What to work on:
Each line from the top of the listing down to and including the line with "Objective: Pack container" must be duplicated exactly; pictures are to be skipped.

Supplied data:
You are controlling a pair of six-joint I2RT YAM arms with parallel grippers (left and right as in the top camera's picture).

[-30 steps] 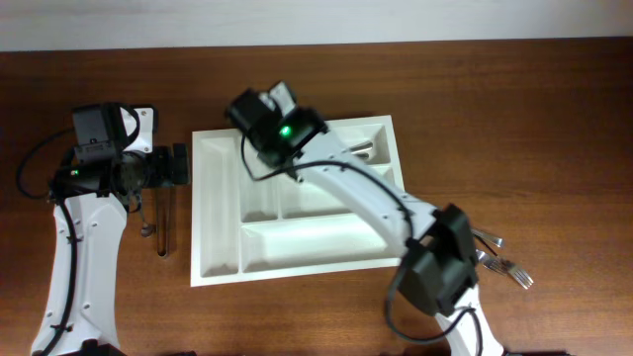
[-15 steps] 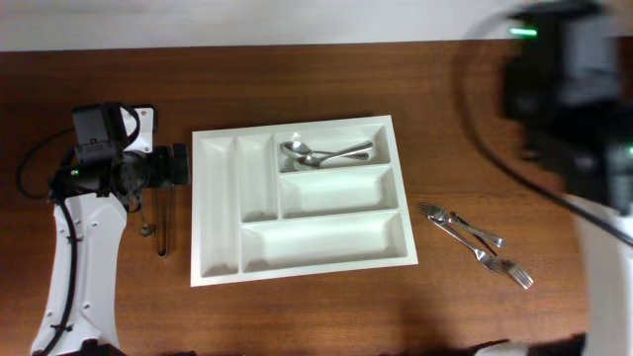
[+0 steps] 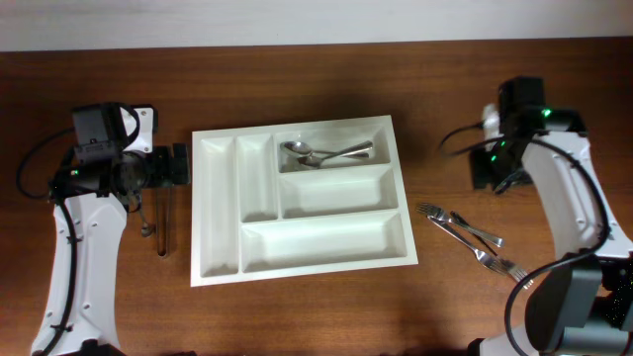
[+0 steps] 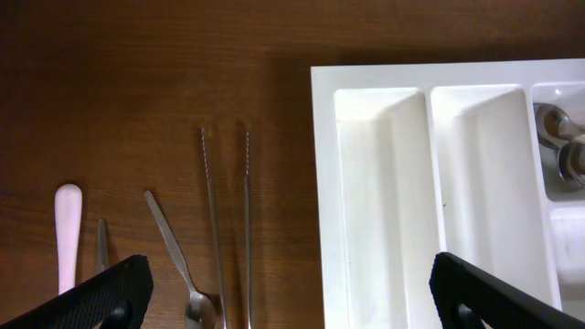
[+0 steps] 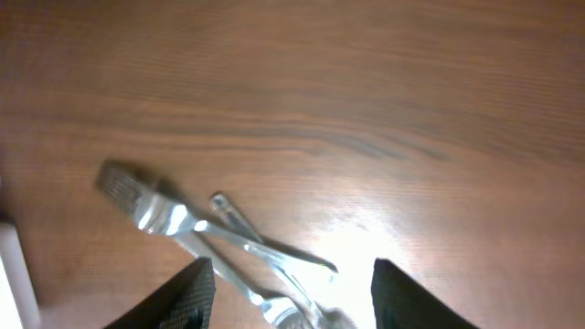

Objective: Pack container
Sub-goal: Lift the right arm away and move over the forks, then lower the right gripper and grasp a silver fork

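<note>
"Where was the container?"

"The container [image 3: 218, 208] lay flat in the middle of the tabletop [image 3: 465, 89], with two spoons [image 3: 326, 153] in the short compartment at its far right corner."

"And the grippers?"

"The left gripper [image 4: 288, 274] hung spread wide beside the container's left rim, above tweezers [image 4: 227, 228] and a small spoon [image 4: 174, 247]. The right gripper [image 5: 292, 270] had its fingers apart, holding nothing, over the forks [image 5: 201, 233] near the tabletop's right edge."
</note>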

Exercise response:
You are controlling a pair of six-joint I2RT YAM arms with parallel grippers (left and right as in the top camera's picture).

[-30 steps] 
[-15 steps] 
[+0 steps] 
[+0 steps] 
[+0 steps] 

Objective: Pack container

This response is now finished.